2.2.2 P-value: hypergeometric test adjusted for false discovery

This score is the probability that the query set and the network overlap, calculated using the complementary cumulative distribution function of a hypergeometric distribution, where:

  1. The population size (N) is equal to the number of genes in the database (i.e. the total number of unique genes found in all the pathways for any given analysis tab);

  2. The number of success states in the population (K) is equal to the number of genes in the network;

  3. The sample size (n) is equal to the size of the network; and

  4. The number of observed successes (k) is equal to the number of genes that are in both the query set and the network.

The P-values are adjusted to compensate for the high false discovery rate that is an effect of querying a large database of networks. This is done using the Benjamini–Hochberg method, where each P-value is multiplied by the number of networks queried and then divided by its rank relative to other P-values (where low P-values have a low rank and vice versa). When sorting by P-value, networks with a low P-value are at the top of the list, and networks with a high P-value are at the bottom of the list.

2.2.3 Overlap: the number of genes that are in both the query set and the network

When sorting by overlap, networks with a high number of overlapping genes are at the top of the list, and networks with a low number of overlapping genes are at the bottom of the list. Sorting is stable, so sorting by P-value and then by overlap will result in a list where networks are sorted by overlap, and networks that are tied for overlap are sorted by P-value.

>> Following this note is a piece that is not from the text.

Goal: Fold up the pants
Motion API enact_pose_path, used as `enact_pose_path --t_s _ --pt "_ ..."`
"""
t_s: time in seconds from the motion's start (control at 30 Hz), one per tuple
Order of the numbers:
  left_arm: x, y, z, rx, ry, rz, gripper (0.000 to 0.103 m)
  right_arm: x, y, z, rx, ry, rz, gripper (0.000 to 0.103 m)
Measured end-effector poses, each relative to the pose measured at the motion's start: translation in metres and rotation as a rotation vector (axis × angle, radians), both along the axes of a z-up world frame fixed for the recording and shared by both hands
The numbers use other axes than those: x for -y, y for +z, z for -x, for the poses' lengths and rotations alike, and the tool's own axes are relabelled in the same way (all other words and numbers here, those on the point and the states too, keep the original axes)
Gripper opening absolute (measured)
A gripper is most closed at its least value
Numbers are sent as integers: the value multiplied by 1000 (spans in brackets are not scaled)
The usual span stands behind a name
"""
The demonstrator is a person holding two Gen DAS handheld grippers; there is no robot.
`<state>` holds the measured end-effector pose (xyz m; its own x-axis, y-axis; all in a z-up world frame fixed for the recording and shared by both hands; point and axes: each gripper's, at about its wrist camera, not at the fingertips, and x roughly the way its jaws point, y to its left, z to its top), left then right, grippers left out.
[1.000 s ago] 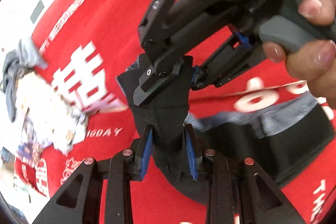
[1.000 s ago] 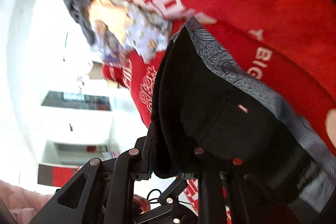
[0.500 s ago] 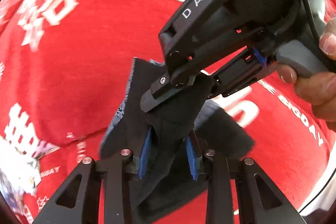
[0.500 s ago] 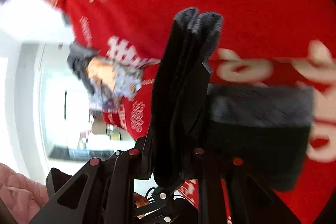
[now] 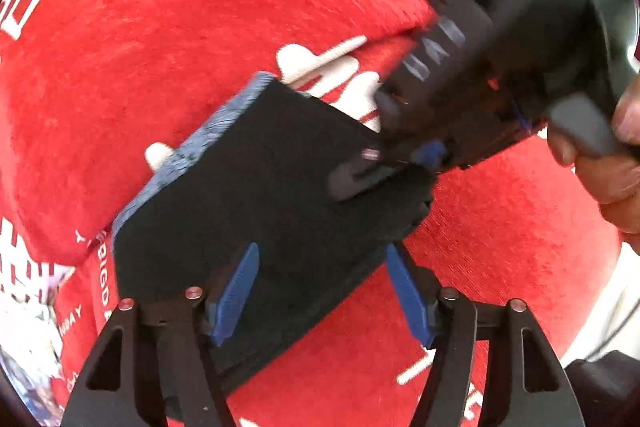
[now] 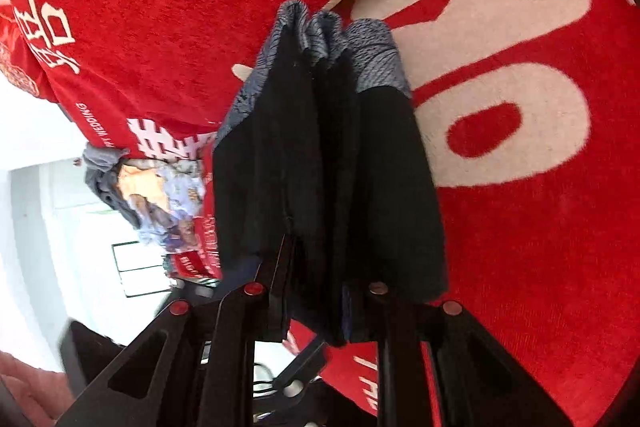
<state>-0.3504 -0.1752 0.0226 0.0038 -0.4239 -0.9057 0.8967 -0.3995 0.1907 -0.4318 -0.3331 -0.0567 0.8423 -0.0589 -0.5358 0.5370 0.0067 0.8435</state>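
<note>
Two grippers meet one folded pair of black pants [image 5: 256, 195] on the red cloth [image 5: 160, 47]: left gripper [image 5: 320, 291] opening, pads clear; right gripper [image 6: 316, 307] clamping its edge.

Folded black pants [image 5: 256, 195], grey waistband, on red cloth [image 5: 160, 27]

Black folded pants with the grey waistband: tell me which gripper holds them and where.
The right gripper is shut on the black folded pants at the bunched edge opposite the grey waistband. The left gripper is opening; its pads stand clear of the cloth.
</note>
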Motion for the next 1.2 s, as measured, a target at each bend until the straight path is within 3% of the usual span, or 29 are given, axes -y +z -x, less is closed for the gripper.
enact_pose_path --t_s 0.1,0.17,0.27,0.37,0.53,0.63,0.67,0.7,0.77,0.83,0.97,1.1,1.2 --pt "8 15 -30 -31 82 -18 68 -3 7 0 -63 6 1 20" --pt "20 21 -62 -48 189 -41 68 -7 13 -2 -123 10 4 21" --pt "44 17 -123 -60 354 -69 68 -6 21 1 -199 9 -11 35" --pt "62 13 -168 -78 500 -82 68 7 41 5 -203 -18 51 38" --pt "99 -18 -229 -177 643 -134 68 63 56 -5 -191 -27 146 39" --pt "105 -43 -244 -261 698 -204 68 94 37 -27 -247 10 89 40" --pt "105 -47 -246 -272 712 -214 68 100 28 -35 -269 36 64 31" --pt "102 -50 -245 -278 717 -217 68 100 28 -42 -311 56 78 14" --pt "94 -52 -239 -268 700 -196 70 92 36 -55 -389 92 134 13" --pt "87 -54 -230 -233 679 -180 74 84 34 -55 -420 88 129 11" --pt "83 -48 -224 -200 680 -179 74 67 27 -40 -419 52 103 9" --pt "69 -22 -223 -195 634 -168 74 46 44 -30 -455 37 125 13" --pt "47 -16 -218 -186 585 -202 74 24 62 -29 -420 53 173 14"
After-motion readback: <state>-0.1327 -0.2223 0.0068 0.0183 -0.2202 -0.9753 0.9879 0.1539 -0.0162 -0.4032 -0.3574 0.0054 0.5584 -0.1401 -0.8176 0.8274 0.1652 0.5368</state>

2.3 Relationship to other resources

NDEx IQuery is part of the Network Data Exchange (NDEx) infrastructure (https://www.ndexbio.org/). It draws on curated pathway content from WikiPathways (https://www.wikipathways.org/) and the SIGNOR database (https://signor.uniroma2.it/), as well as machine-assembled networks from the INDRA system (https://www.indra.bio/) and published pathway diagrams from the Pathway Figures OCR (https://pfocr.wikipathways.org/) open science project. NDEx IQuery is also integrated with the popular Molecular Signatures Database (MSigDB) (https://gsea-msigdb.org) and cBioPortal for Cancer Genomics (https://www.cbioportal.org/).

2.4 Prior knowledge and limitations

NDEx IQuery v1.4 supports only human gene queries. While we recommend using HGNC-approved gene symbols, synonyms, and aliases are also acceptable and will be normalized to approved symbols. Queries with over 400 gene symbols made on the NDEx IQuery website (https://ndexbio.org/iquery) may become very slow, although we are working to improve response time. Queries made from other websites (e.g. www.cytoscape.org) via an HTTP GET request are limited to roughly 100 gene symbols because larger queries would exceed the maximum size of a URL.

3 Results

The NDEx IQuery interface has several elements, as shown by the colored outlines in Fig. 1, centered on the graphical rendering module that displays the network, identified by the orange outline.

Figure 1.

Figure 1

Pathway figures analysis and user interface elements. An mRNA processing-related gene set (DHX15 GEMIN7 PRP17 SNRNP70 SNRPA1 SNRPC SRRM1 NEF) finds pathway figures from papers specifically focused on the spliceosome. For each query result (bottom left pane, blue outline), matched query genes are shown in red, normalized genes boxed in orange, and invalid genes with a strikethrough. Top bar, red outline: Query input element. Second bar,green outline: Analysis selection element. Bar above the pathway figure, black outline: Toolbar element. Displayed pathway figure, orange outline: Graphical Rendering element. (credit for the pathway figure shown: Kerins, et al. Dev Dyn. ;239(5):1555-1572)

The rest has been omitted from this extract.